JAKARTA, KOMPAS.com - Pengamat politik dari Lembaga Ilmu Pengetahuan Indonesia (LIPI) Ikrar Nusa Bhakti mengatakan, Partai Amanat Nasional dan Partai Golkar tidak dapat langsung mendapatkan posisi penting di pemerintahan bila perombakan kabinet terjadi.
Menurut Ikrar, keduanya tidak perlu diberi banyak kursi di Kabinet Kerja oleh Presiden Joko Widodo.
"PAN itu dikasih satu saja. Kan dia fraksi terkecil di DPR. Golkar dikasih satu saja cukup. Dia sudah dapat dua kursi penting di kabinet. Satu Wakil Presiden (Jusuf Kalla) dan Menko Polhukam (Luhut Binsar Panjaitan)," kata Ikrar saat dihubungi Kompas.com, Selasa (26/7/2016).

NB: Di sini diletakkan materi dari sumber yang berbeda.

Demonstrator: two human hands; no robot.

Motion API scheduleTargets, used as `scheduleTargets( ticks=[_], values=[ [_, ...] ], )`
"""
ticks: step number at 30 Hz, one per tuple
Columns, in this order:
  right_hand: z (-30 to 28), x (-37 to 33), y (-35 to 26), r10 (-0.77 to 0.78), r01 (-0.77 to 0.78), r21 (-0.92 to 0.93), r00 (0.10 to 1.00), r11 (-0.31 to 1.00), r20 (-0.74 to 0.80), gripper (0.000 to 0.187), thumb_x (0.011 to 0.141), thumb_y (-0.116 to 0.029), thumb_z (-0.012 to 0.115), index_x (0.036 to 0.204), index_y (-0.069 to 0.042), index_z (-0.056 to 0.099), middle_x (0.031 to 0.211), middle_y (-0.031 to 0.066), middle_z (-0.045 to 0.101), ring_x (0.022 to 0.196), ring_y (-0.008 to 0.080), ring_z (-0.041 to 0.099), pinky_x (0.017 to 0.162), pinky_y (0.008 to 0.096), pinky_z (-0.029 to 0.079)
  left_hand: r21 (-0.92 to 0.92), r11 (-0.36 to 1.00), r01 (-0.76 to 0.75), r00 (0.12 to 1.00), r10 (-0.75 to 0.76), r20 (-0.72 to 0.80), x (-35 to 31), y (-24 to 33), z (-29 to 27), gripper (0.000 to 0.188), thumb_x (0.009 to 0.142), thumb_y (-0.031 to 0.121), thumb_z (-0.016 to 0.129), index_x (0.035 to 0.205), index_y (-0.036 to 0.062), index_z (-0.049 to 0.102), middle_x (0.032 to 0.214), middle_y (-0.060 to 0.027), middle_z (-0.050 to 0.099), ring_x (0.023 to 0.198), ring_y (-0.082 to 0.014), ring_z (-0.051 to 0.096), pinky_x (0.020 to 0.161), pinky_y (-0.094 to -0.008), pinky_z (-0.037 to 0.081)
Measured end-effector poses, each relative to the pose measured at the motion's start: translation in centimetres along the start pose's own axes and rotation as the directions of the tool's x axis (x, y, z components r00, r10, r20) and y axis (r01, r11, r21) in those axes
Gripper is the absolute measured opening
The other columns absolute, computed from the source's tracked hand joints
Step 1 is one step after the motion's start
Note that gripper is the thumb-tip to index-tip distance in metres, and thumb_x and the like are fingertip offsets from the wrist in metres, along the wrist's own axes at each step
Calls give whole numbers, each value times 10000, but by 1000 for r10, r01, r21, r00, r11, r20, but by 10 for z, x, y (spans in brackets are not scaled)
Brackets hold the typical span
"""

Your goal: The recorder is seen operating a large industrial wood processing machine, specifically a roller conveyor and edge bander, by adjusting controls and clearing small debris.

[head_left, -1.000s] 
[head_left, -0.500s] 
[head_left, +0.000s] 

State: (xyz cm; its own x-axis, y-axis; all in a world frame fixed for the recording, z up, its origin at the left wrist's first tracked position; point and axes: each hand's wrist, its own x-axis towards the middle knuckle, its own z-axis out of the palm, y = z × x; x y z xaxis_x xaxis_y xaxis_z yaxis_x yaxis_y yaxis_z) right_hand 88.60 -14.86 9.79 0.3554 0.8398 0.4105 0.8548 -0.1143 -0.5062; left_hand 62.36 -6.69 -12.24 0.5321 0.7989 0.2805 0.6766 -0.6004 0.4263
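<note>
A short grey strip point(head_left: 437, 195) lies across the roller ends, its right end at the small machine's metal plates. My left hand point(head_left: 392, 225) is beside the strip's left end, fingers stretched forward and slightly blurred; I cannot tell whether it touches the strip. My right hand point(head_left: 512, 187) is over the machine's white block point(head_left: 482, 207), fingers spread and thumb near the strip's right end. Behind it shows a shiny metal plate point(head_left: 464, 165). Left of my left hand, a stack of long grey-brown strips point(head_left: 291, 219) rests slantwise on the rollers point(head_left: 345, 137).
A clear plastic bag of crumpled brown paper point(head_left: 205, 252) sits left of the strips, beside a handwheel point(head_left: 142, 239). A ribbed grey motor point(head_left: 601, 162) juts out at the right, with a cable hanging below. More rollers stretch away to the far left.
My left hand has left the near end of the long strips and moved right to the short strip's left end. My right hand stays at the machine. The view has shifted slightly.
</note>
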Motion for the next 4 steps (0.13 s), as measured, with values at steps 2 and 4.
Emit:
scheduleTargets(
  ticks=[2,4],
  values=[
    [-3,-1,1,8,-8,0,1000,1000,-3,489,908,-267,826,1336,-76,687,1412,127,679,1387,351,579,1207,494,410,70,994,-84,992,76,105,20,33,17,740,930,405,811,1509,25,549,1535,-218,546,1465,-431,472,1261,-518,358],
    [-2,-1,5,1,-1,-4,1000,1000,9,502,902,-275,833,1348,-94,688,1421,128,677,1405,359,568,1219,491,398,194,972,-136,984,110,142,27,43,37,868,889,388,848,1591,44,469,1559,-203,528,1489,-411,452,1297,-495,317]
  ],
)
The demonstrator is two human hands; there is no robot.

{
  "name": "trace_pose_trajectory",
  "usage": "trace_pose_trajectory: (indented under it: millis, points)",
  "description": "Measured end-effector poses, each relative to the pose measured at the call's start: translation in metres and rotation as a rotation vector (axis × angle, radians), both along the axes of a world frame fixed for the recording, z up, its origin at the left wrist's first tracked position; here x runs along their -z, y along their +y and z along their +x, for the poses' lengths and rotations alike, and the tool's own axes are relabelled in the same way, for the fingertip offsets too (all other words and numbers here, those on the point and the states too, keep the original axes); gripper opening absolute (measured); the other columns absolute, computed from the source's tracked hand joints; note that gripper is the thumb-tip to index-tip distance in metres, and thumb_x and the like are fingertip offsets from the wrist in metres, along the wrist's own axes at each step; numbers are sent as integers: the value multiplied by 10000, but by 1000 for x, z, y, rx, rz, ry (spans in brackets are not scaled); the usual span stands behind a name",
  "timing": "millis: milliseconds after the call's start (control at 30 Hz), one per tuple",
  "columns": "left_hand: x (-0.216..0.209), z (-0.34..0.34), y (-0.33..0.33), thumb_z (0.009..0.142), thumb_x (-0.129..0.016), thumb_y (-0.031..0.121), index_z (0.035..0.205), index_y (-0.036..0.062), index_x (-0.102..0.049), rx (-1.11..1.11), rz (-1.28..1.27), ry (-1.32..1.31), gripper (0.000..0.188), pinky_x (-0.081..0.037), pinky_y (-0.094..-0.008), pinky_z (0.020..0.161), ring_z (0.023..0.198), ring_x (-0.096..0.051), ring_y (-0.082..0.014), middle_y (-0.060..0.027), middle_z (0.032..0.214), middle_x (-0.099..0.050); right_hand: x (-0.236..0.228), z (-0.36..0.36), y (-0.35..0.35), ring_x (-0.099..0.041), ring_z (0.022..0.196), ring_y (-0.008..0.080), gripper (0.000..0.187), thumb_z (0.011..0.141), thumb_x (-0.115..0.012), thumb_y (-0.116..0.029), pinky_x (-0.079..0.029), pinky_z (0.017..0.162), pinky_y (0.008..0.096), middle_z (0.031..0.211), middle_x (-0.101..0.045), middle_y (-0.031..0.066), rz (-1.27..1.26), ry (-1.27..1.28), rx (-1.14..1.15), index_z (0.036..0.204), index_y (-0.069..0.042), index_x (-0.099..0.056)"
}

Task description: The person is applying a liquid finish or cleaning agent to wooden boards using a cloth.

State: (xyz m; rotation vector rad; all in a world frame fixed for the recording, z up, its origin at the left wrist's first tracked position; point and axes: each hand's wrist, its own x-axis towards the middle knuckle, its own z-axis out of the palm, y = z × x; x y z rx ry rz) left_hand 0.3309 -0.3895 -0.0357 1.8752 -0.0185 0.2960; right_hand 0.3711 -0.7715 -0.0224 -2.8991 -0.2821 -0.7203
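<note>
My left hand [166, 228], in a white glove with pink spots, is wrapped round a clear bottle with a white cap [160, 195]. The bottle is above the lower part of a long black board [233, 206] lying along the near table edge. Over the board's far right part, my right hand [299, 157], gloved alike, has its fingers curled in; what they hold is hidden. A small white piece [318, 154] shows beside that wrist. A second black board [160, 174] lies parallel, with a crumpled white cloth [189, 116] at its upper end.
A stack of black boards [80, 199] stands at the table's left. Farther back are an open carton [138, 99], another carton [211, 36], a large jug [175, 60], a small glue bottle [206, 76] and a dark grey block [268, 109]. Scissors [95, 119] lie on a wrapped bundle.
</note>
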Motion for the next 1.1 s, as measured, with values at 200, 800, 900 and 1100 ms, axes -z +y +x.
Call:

(baca: Para Menteri Diminta Jokowi Tetap Ada di Jakarta, "Reshuffle" Sudah Dekat?)
Menurut Ikrar, jika Golkar mendapat lebih dari satu kursi menteri, maka akan menimbulkan amarah dari partai yang sejak semula mendukung pemerintah. Salah satunya Partai Kebangkitan Bangsa (PKB).
"PKB itu selalu bicara mengenai loyalitas karena itu memang senjata PKB," ucap Ikrar.
Ikrar menilai, PKB akan merasa kesal bila kadernya terkena reshuffle. Terlebih bila partai yang baru saja mendukung pemeritah mendapat porsi lebih banyak di kabinet.
(baca: Ini Komentar Jokowi soal Kepuasan Masyarakat yang Meningkat terhadap Pemerintah)
"PKB merasa, 'lah kami yang mendukung dari awal, kita yang berjuang dari awal cuma dikasih segitu'. Kemudian ada partai baru masuk dapat tambahan yang banyak, apalagi kalau nanti ngambil posisi PKB, terang saja PKB ngamuk," tutur Ikrar.
Wacana reshuffle kabinet kembali muncul setelah PAN dan Golkar menyatakan bergabung dalam koalisi pemerintahan.
Namun, Presiden hingga saat ini enggan memastikan ada atau tidaknya reshuffle kabinet. Ia hanya memastikan evaluasi kerja para menteri selalu dia lakukan.
(baca: Jokowi Pakai Penilaian Masyarakat untuk Evaluasi Menteri)
Presiden mengaku bahwa penilaian masyarakat menjadi bahan masukan baginya untuk melakukan evaluasi terhadap kinerja para menterinya.
Bagi Jokowi, penilaian masyarakat penting karena mereka yang merasakan kerja pemerintah.